Friday, June 15, 2007

 

Follow Up Regarding Israel/Palestine

Just to clarify things: in saying Israel needs to come to term with it's role in the "catastrophe", I do not mean to take any sides in the debate as to how the Palestinian refugees came to be refugees. What is the case is that, even though the life of such families in what is now Israel was certainly not the golden way they remember it through the rose colored glasses of nostalgia, it was certainly better than life in a refugee camp. And since, no matter who's to blame for what, if Israel didn't exist, these people wouldn't be in refugee camps, at some level Israel is culpable. And, in order to negotiate in good faith, Israel must come to terms with this fact of its existence: the land of Israel once had a reasonable percentage of Arabs in its population and now it doesn't. That is a de facto ethnic cleansing and to deny that reality, no matter what the intentions of who were or who's really to blame, is to be part of a collective psychosis (denying reality).

On the other hand, it is a psychotic delusion among too many in the Arab world and on the left that the de facto ethnic cleansing surrounding Israel's birth was something (at the time) considered to be completely beyond the pale. At the time, such mass populations transfers were seen as positive and perhaps the only way to keep peace.

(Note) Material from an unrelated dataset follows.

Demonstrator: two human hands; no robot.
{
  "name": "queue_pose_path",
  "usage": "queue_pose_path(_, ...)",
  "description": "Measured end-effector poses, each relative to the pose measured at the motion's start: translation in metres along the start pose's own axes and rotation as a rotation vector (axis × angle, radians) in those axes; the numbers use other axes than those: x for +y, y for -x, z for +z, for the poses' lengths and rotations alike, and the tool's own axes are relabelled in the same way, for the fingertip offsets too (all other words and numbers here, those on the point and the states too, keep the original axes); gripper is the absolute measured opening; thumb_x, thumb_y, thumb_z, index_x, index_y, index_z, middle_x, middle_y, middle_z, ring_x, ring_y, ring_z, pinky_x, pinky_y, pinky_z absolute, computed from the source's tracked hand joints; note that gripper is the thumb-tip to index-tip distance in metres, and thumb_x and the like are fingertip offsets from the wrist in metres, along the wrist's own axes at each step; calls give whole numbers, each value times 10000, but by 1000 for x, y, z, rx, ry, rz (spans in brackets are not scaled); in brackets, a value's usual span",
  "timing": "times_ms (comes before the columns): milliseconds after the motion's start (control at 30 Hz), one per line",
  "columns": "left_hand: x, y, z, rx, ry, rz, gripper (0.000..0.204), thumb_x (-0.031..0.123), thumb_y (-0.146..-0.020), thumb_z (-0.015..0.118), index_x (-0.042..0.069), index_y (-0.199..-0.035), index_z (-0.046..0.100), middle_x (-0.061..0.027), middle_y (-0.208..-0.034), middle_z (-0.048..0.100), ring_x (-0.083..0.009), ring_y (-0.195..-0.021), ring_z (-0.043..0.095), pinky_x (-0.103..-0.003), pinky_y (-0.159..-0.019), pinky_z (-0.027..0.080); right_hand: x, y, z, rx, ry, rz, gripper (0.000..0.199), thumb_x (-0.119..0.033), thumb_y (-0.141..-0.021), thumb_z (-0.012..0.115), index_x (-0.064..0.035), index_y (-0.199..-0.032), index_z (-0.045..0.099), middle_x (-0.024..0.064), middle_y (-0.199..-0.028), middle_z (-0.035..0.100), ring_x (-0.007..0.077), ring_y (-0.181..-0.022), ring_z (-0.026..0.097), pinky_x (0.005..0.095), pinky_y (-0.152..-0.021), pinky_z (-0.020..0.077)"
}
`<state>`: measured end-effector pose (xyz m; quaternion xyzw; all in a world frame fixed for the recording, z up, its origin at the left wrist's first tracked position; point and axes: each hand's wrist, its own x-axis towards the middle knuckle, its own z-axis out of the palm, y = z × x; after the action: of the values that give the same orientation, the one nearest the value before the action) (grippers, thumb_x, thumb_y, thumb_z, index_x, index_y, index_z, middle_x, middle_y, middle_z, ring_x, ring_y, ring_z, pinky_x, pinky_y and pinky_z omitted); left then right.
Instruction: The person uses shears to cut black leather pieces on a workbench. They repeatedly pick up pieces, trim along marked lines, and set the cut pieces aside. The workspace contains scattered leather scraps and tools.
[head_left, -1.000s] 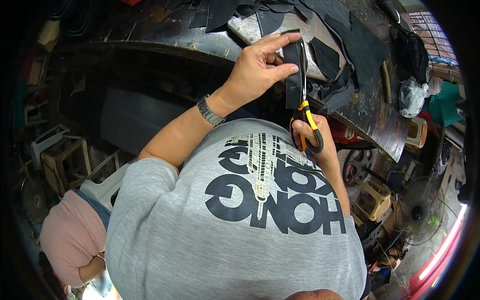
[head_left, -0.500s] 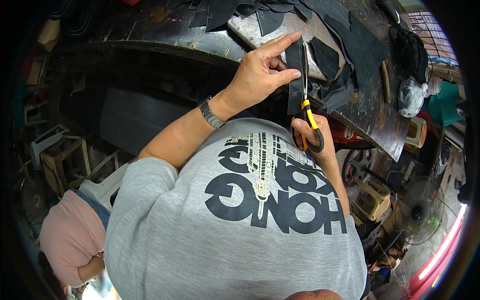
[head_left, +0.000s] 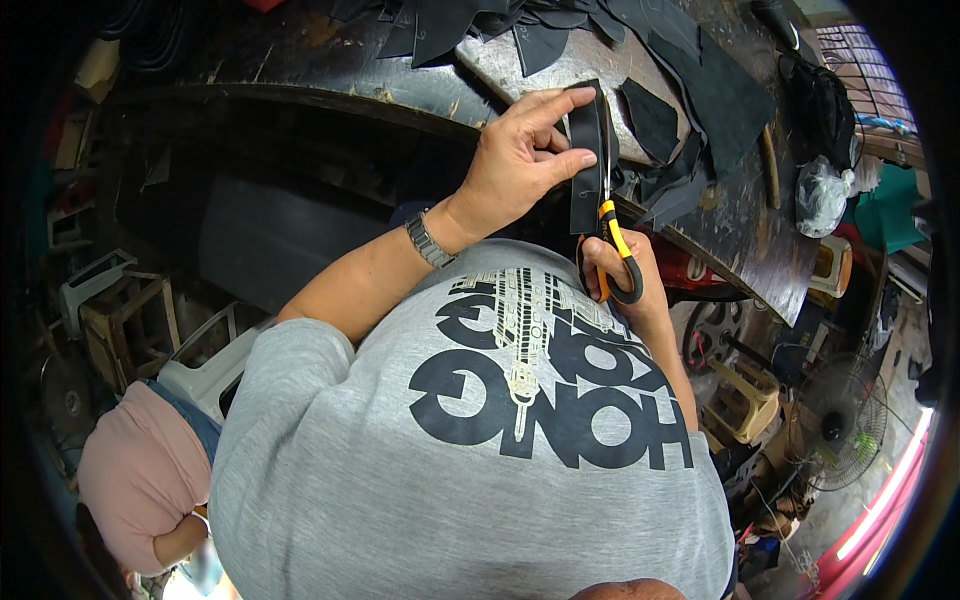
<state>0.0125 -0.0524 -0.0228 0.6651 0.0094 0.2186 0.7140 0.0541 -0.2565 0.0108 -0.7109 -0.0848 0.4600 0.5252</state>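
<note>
- At far left, a wooden stool (head_left: 145, 291) stands on the floor, its frame open-sided.
- Just below it in view, a co-worker in a pink top (head_left: 135, 465) is bent forward, one bare forearm showing.
- Beside that person is a white plastic chair (head_left: 190, 383), partly covered by the grey T-shirt (head_left: 330, 470) of the person at work.
- Along the top runs a dark, worn table (head_left: 320, 75), its near edge scuffed.
- A metal-banded watch (head_left: 428, 240) sits on the left wrist.
- Dark cut pieces (head_left: 440, 35) lie heaped on the table, some overlapping a grey slab (head_left: 490, 65).
- The left hand (head_left: 508, 150) pinches the black strip between thumb and fingers, the thumb lying flat across it.
- The black strip (head_left: 587, 188) is held lengthwise at the table's near side, between the hands, a small pale mark near its lower end.
- Scissors (head_left: 611, 215) with yellow-and-black handles point away from the body, blades along the strip's right edge; how far apart they stand cannot be told.
- The right hand (head_left: 645, 278) grips the scissors by the handles.
- Farther right, a brown stick (head_left: 770, 165) and a clear plastic bag (head_left: 825, 195) lie near the table's right edge.
- Lower right stands a round caged fan (head_left: 836, 425).
</note>
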Motion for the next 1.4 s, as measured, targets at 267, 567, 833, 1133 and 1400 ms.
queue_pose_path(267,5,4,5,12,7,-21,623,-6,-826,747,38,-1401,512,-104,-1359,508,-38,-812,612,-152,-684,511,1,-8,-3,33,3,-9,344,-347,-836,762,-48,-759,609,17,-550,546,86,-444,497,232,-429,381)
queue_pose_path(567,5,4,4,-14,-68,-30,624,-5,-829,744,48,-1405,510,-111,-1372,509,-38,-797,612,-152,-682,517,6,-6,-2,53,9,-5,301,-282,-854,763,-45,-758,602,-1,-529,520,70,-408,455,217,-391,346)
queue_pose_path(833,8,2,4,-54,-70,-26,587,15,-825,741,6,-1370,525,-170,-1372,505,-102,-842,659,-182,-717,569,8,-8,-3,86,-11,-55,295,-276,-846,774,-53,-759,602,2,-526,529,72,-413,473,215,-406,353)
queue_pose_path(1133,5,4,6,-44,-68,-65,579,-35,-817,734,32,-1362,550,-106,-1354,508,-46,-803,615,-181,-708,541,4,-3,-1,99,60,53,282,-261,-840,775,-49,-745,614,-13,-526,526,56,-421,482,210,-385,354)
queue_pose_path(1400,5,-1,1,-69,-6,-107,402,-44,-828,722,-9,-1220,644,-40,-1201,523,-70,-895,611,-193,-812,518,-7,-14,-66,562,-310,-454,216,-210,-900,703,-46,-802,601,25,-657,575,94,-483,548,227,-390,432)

Indeed, if we look at many historical hot-spots (Germany's borders, for example) that cooled down in the last half of the 20th century, it is the population transfers of millions of people, on a scale far exceeding that of the Palestinian/Arab-Jewish population exchange, that has allowed the peace to be kept. For that matter, if we look at current and recent hot-spots, we see that many are cases where the population transfers either did not happen post-WWII (the former Yugoslavia) or were not accepted by at least one side (Israel/Palestine). In fact, many of these cases are ones in which dictators or dominant ethnic groups used "reverse ethnic cleansing" to forcibly mix populations to either prevent the formation of separatist ethnic enclaves (Yugoslavia under Tito) or to ensure control by a dominant ethnic group of territory (Israel's settlements on occupied territory, Saddam Hussein moving Sunni Arabs into Kurdish cities): when the dictator is gone or the dominant ethnic group cedes some power, civil war seems to inevitably result.

I am not advocating mass population transfers as the primary way to world peace, but I'm pointing out that, in the context of the times of Israel's formation, mass population transfers were not only condoned but in fact were considered salubrious. For the Arab world or the left to pretend otherwise is a psychotic denial of historical reality with rather severe consequences: not only does this denial breed a grudging, reactionary mindset that prevents the Middle East from moving forward into a new era of peace and development, but it directly prevents the Palestinian people from being allowed to form a new society based not on looking to some past that will never be recovered (and Israel needs to acknowledge the trauma of this) -- the Palestinian people are kept in horrid refugee camps not by Israeli nefariousness but by those who would deny the reality of population transfers as something deemed salubrious.

As the song goes "you don't have to live like a refugee". The sooner this is realized, the better.